It seems ROOT does not recognise at least some numpy types when they are being pushed to STL vector:
import ROOT
import numpy as np
a = ROOT.vector("unsigned int")()
b = np.array([1], dtype=np.uint32)
a.push_back(b)
The problem is, that in general python, as far as I know, there is no type for unsigned int. So if we want to be precise with types, for example, when writing to TTrees, we need to use some more specific variables, for example those of numpy type. These work fine with TTrees, but do not seem to work with vector, as shown above.
Is there any workaround? At the moment I can convert values to standard python types when I detect them in my code, but that’s quite inefficient…
However, perhaps handling of numpy directly could be added to vector? It exists in other places of PyROOT and numpy arrays are far more popular than array.array. If it is just matter of some translation matrix, I could try to add it myself, if you point me to the file in the ROOT sourcode.
I also did some benchmarking. Assuming that I have a numpy array of np.uint16, what is the fastest way to add it to a vector now?

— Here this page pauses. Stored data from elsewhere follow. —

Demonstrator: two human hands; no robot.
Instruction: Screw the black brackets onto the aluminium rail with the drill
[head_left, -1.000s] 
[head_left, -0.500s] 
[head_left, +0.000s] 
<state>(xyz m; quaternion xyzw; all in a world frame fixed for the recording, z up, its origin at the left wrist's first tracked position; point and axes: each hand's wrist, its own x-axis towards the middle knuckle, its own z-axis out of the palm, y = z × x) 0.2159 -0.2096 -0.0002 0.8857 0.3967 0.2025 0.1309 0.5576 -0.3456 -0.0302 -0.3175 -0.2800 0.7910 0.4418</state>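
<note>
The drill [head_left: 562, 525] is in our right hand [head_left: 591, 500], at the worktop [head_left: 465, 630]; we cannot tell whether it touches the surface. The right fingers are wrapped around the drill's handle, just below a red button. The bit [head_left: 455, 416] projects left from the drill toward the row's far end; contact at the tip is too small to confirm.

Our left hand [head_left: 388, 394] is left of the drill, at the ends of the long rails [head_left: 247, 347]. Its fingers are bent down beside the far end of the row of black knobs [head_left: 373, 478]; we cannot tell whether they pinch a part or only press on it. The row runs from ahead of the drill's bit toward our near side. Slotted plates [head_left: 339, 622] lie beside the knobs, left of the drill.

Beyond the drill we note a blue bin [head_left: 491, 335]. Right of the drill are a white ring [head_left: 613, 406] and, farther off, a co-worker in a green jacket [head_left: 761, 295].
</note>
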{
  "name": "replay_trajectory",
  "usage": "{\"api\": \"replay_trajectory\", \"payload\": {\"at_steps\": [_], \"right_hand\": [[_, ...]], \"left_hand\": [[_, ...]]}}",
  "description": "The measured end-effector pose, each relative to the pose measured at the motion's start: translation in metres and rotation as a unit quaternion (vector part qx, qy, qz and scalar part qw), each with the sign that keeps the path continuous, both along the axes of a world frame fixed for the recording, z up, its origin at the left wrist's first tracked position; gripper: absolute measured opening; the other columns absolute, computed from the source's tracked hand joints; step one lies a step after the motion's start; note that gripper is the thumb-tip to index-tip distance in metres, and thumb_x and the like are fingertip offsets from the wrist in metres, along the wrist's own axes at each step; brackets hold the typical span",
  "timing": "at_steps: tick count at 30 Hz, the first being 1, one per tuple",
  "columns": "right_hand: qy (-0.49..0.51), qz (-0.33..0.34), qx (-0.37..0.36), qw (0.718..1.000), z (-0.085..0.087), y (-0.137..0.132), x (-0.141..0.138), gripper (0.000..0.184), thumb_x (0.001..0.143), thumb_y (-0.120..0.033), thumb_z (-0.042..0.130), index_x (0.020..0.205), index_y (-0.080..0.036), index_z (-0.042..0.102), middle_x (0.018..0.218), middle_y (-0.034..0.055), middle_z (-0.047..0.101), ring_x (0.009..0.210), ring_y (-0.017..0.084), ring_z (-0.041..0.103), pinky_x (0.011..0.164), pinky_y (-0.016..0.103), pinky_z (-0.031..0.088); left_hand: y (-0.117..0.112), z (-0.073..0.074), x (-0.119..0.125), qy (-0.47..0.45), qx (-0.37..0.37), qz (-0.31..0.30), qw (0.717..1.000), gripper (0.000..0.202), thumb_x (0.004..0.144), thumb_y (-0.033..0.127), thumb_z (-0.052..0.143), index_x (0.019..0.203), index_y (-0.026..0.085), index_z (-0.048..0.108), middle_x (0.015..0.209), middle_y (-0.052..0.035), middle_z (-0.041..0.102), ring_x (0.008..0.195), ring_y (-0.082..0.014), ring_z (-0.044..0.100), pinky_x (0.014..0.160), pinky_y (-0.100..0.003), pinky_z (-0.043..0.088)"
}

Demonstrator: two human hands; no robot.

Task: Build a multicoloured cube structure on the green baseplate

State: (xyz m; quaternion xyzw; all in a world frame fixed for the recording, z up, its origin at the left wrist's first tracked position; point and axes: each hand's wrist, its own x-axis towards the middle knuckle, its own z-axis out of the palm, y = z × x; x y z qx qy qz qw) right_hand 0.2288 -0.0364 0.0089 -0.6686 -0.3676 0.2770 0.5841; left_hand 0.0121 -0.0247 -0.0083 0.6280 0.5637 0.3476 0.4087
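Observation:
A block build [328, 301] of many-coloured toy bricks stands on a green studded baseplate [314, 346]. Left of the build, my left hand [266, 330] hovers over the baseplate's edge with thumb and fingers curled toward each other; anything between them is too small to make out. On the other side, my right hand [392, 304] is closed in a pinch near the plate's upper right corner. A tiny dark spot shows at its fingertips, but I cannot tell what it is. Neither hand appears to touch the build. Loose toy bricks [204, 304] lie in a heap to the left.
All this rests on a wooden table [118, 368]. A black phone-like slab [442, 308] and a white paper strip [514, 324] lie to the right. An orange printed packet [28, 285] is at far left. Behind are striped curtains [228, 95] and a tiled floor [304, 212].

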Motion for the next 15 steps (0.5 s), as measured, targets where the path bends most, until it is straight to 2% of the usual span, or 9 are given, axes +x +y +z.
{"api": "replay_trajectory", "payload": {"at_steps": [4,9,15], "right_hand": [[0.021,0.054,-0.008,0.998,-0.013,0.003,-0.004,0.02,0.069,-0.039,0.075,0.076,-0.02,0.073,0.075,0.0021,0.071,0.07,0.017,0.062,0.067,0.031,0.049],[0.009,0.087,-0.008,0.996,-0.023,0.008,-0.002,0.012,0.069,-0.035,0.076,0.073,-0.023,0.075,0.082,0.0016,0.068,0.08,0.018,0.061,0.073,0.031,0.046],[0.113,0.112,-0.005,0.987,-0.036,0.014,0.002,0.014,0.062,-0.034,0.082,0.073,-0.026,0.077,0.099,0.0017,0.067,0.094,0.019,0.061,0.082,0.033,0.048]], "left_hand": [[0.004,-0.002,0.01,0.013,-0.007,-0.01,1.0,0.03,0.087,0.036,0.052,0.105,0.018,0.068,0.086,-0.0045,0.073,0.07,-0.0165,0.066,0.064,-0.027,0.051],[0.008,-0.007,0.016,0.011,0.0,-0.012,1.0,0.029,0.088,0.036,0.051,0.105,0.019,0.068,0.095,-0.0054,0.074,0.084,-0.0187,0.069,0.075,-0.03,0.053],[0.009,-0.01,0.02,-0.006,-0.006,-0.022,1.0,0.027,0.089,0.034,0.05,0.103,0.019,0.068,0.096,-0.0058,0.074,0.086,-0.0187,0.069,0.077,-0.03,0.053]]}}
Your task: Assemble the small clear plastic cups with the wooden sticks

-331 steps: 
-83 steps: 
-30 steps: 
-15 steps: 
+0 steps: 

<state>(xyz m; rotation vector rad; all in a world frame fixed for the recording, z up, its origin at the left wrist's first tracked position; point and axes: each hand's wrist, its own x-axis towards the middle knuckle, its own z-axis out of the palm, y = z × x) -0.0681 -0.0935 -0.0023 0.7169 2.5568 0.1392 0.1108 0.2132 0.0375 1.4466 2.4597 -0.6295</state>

setup_string = 'import array; import numpy as np; import ROOT; v=ROOT.vector("unsigned short")(); na = np.array([1,2,3], dtype=np.uint16);'
# Direct conversion of numpy.array to array.array
timeit.timeit(stmt='a = array.array("H", na); v.clear(); v+=a', setup=setup_string, number=10000000)
27.444113552999625
# Numpy.tolist() -> array.array
timeit.timeit(stmt='a = array.array("H", na.tolist()); v.clear(); v+=a', setup=setup_string, number=10000000)
18.957313061000605
# Elementwise int() on numpy.tolist()
timeit.timeit(stmt='a = [int(el) for el in na.tolist()]; v.clear(); v+=a', setup=setup_string, number=10000000)
18.77936904699891
# Change of numpy dtype, then tolist()
timeit.timeit(stmt='a = na.astype(int).tolist(); v.clear(); v+=a', globals=globals(), number=10000000)
20.10536060999948
# With numpy.tobytes()
timeit.timeit(stmt='a = array.array("H", na.tobytes()); v.clear(); v+=a', setup=setup_string, number=10000000)
18.04331880800237
So initialising array.array from ndarray.tobytes() seems to be the fastest, but from ndarray.tolist() is not much slower. And surprisingly a list comprehension where each element is converted to int separately is as fast. Maybe it would be different on larger arrays. Direct conversion of numpy array to array.array is much less efficient. Also, I am surprised that numpy.astype().tolist() is slower than most of the others.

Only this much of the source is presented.